Existe uma ideia equivocada que o atendimento com o psiquiatra vai resultar sempre em prescrição de remédios. Não que exista um problema em tratamentos com medicamentos, mas o papel do psiquiatra deve ser percebido como um guia, que através do diagnóstico consegue identificar quais caminhos o tratamento deve seguir”, destaca Mateus Freire.

Psicopedagogia

“Nosso campo de atuação é a aprendizagem.  Primeiro, é necessário entender que as pessoas aprendem de forma diferente, não se trata de um processo linear ou homogêneo, e isso deve ser respeitado.     Além disso, temos crianças e adolescentes que têm transtornos de aprendizagem como discalculia ou dislexias. Em todos os casos, as dificuldades podem ser avaliadas, orientadas e acompanhadas.  Não é necessário fazer dessa situação um problema ainda maior”, detalha Nadja Pinho.

Terapia ocupacional

“Tudo que for da rotina ou da vida diária de uma pessoa será elemento de intervenção da terapia ocupacional.  No caso de crianças, por exemplo, as dificuldades para desenvolver as habilidades de vestir, escovar os dentes, amarrar o cadarço, são cenários para o trabalho da TO.  Avaliamos e identificamos os componentes que dificultam as atividades – pressão, atenção, movimento de pinça – adaptamos e treinamos as habilidades para facilitar o dia-a-dia do paciente”, explica Itatiara Xavier.

Arteterapia

“A arte transforma de maneiras tão inusitadas que, por vezes, aparecem coisas totalmente inesperadas.   A arteterapia é um recurso terapêutico que possibilita estabelecer um canal de expressão e comunicação natural, espontâneo e lúdico, características importantes no trabalho com o público jovem”, define Elia Cardoso.

Musicoterapia

“Trabalhar com música é trabalhar a memória, a emoção e a aprendizagem.  A musicoterapia ajuda a diminuir a angústia ou estresse.  Também é muito eficaz em alguns transtornos específicos, como o espectro autista, pois a música é um meio de comunicação não verbal que se apresenta como elemento de intervenção”, comenta Nadja Pinho.

 

OUVIR E CUIDAR

O Trabalho do Núcleo Infantojuvenil da Holiste tem como objetivo auxiliar o processo de desenvolvimento da criança ou do jovem quando, por algum motivo, ele sai de sua trajetória natural.  Nossa equipe trabalha para tornar o processo o mais fluido possível.

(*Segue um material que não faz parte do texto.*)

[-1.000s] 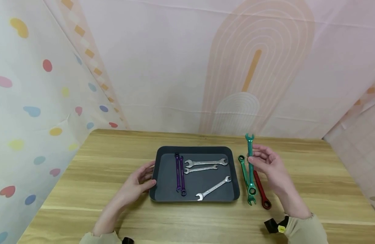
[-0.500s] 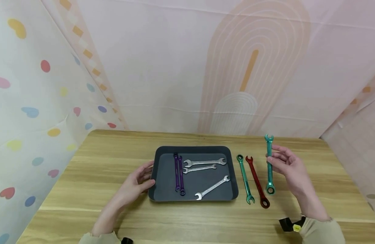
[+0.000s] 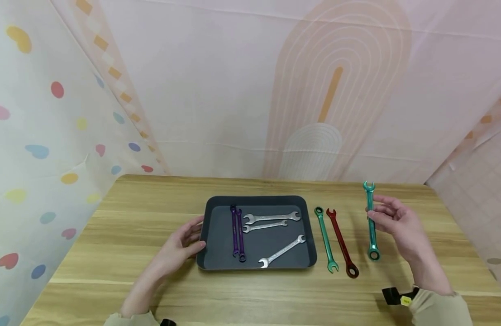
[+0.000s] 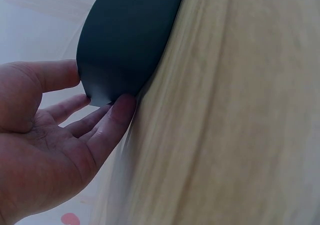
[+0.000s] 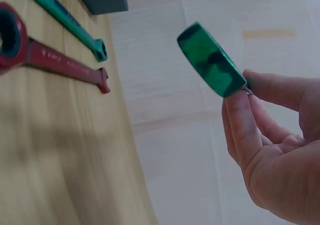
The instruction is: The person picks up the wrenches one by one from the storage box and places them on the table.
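Note:
Upright in my right hand [image 3: 401,224], a green ratcheting combination wrench [image 3: 371,226] is pinched between thumb and fingers. Its open end points up and its ring end down. In the right wrist view, its green ring end [image 5: 212,60] shows large beyond the fingertips. My left hand [image 3: 178,246] rests at the left side of a dark grey tray [image 3: 256,263], thumb and fingertips touching its wall [image 4: 125,40] with the fingers fairly straight. Inside the tray lie two purple wrenches [image 3: 238,235] side by side and three silver wrenches [image 3: 282,251].
Right of the tray, a second green wrench [image 3: 326,240] and a red ratcheting wrench [image 3: 342,242] lie on the wooden table [image 3: 250,299]. A patterned cloth backdrop [image 3: 209,90] hangs behind the table and along its sides.
My right hand has carried the green wrench rightward, from over the other green wrench and the red one to the right of both. My left hand stays at the tray.

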Demonstrator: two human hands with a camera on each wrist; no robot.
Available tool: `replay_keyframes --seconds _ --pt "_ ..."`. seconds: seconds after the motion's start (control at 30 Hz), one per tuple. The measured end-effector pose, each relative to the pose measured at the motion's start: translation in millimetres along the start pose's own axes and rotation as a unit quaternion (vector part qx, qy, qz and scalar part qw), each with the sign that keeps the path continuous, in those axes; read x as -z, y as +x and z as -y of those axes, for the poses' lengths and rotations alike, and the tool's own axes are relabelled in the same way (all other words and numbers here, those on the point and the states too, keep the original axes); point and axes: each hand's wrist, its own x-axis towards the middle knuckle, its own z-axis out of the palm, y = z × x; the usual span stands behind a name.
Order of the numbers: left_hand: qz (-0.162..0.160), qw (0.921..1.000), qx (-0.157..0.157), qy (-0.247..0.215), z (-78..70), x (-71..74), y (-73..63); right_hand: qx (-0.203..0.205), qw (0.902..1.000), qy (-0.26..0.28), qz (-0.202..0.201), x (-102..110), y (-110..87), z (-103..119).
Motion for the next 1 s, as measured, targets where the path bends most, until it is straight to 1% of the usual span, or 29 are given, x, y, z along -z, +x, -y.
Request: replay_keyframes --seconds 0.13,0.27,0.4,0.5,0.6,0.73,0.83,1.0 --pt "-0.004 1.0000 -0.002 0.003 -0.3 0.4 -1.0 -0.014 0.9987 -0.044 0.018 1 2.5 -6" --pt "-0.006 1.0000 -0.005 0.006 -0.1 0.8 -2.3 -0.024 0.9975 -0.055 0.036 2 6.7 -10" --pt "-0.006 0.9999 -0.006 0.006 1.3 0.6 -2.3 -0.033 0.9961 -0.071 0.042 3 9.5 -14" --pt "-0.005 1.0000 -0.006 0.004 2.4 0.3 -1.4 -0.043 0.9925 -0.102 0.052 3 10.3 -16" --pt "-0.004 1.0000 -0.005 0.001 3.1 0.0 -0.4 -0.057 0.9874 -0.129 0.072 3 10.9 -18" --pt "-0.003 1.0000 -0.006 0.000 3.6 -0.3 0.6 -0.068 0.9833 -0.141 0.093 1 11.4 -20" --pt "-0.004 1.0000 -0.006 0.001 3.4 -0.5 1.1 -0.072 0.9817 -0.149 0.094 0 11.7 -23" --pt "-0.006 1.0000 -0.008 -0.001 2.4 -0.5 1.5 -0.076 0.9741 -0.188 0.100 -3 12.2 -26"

“A presença que se faz, de estar lá, de ouvir o que se tem a dizer, aquela garantia que, não importa o que aconteça, aquela pessoa estará lá ao seu lado, é o que, muitas vezes, falta.  Dar o espaço para que aquela pessoa fale, nem sempre por meio de palavras, pode ser por meio de atitudes, emoções, que seja um choro, um grito de raiva, mas é preciso ouvir e isso faz a toda diferença para o sucesso do tratamento”, encerra Mateus Freire.